Support at the ballot box for the non-exploitation of Block 43 and for the original proposal to keep oil underground, to defend the rights of nature, for the ecological spirit of the 2008 Constitution—abandoned by developmental progressivism—in a context marked by climate and environmental crisis on a global scale, represents hope for the future. It is also, undoubtedly, a way to channel the vulnerability produced by the extreme violence that Ecuador is experiencing into something positive. 

This is a manner of not only thinking about immediacy ("bread for today, hunger for tomorrow"), although for many in the Amazon—as demonstrated by the vote in favor of oil exploitation in some provinces—today's bread matters a lot.
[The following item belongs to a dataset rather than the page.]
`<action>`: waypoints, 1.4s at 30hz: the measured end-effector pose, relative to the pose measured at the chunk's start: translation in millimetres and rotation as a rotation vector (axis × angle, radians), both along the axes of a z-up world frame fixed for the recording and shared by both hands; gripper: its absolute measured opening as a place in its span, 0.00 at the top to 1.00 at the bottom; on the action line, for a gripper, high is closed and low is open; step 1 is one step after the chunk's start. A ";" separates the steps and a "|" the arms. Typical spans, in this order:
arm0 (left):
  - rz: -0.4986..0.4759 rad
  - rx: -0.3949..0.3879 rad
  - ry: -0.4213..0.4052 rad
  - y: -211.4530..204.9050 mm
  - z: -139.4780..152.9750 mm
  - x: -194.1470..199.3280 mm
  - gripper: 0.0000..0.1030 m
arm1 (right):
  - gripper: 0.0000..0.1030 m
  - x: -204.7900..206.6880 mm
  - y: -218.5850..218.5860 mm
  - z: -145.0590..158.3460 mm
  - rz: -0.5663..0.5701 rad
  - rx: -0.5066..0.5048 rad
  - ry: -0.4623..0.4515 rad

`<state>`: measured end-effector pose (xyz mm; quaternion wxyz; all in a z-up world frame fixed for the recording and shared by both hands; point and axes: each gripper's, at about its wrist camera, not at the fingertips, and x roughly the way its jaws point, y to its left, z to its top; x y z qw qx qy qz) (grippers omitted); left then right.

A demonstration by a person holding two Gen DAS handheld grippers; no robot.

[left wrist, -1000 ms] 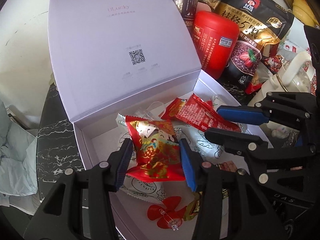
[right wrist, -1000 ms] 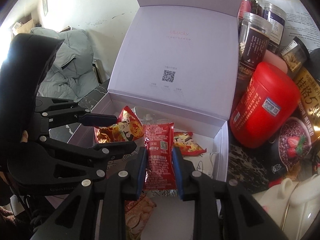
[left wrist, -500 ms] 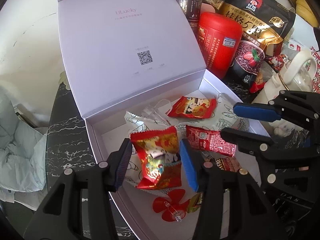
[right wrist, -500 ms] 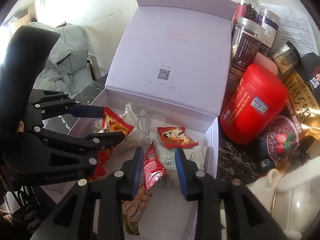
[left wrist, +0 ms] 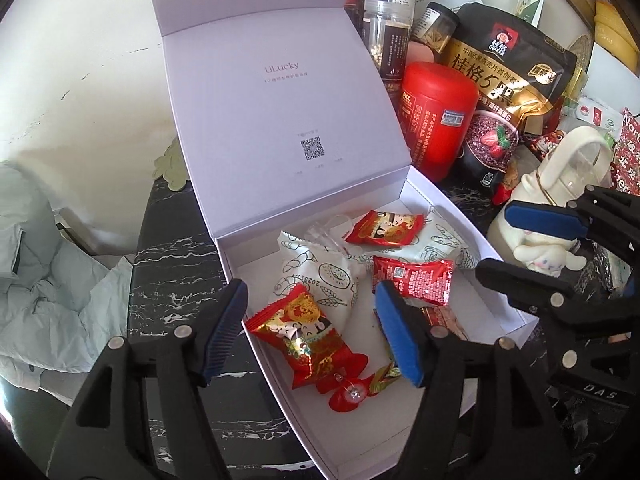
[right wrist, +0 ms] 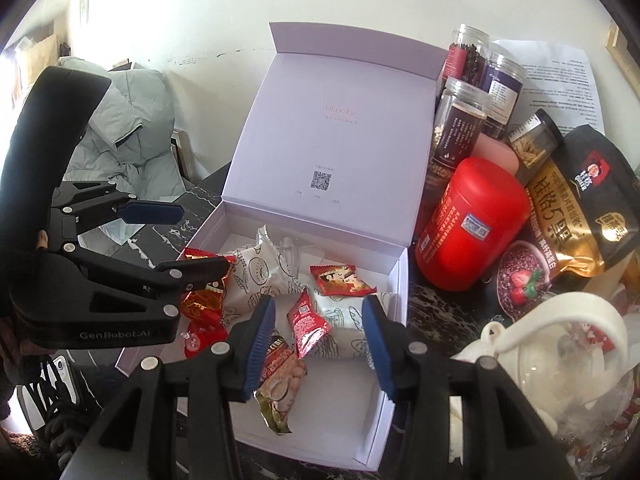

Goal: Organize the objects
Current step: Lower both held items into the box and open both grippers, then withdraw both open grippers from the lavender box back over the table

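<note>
Red packets are now lying loose in the box [left wrist: 504,304]: one packet [left wrist: 306,336] at lower centre under the left tool [left wrist: 312,334], another packet [right wrist: 306,322] beneath the right tool [right wrist: 320,344]. Both tools, clamped a second ago, are gaping wide and holding nothing, so two more items are looking stowed.

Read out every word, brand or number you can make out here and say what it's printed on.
"uLucky": inside the box lid, above a QR code.
"QUAKER" and "桂格5黑": black-and-gold oat bag.
"GenRobot.AI": body of the left gripper.
"DAS": body of the right gripper.
Red canister, jar labels, paper sheet and snack packets: print too small to read.
</note>
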<state>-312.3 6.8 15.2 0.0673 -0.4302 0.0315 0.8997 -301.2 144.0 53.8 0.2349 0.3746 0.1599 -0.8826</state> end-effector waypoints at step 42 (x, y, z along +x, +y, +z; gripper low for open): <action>0.172 -0.037 0.196 -4.2 95.4 151.8 0.04 | 0.09 142.7 49.3 96.9 -0.219 -0.064 0.186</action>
In spite of everything, one of the truths that we can garner from the results is that extractivism and the dispossession and displacement it generates is at the heart of the rise of the criminal economy, of the impoverished and racialized lumpen proletariat that feeds it, and of the violence against feminized bodies that is dominant many territories. 

Therefore, in this ‘yes’ is a broad ‘yes’ to sustaining life. It sets a force in motion against the totalization of the narco-economy and its extensive and annihilating political tentacles.

The ‘yes’ to the Yasuní is a challenge to the neoliberal logic of war, to the classist and racist violence it entails, it connects to the insubordination of women and working families who refuse to sacrifice their children to narco-capitalism, and reactivates the capacity to weave from diversity in order to carry on as a people and to continue toward the future we so desire.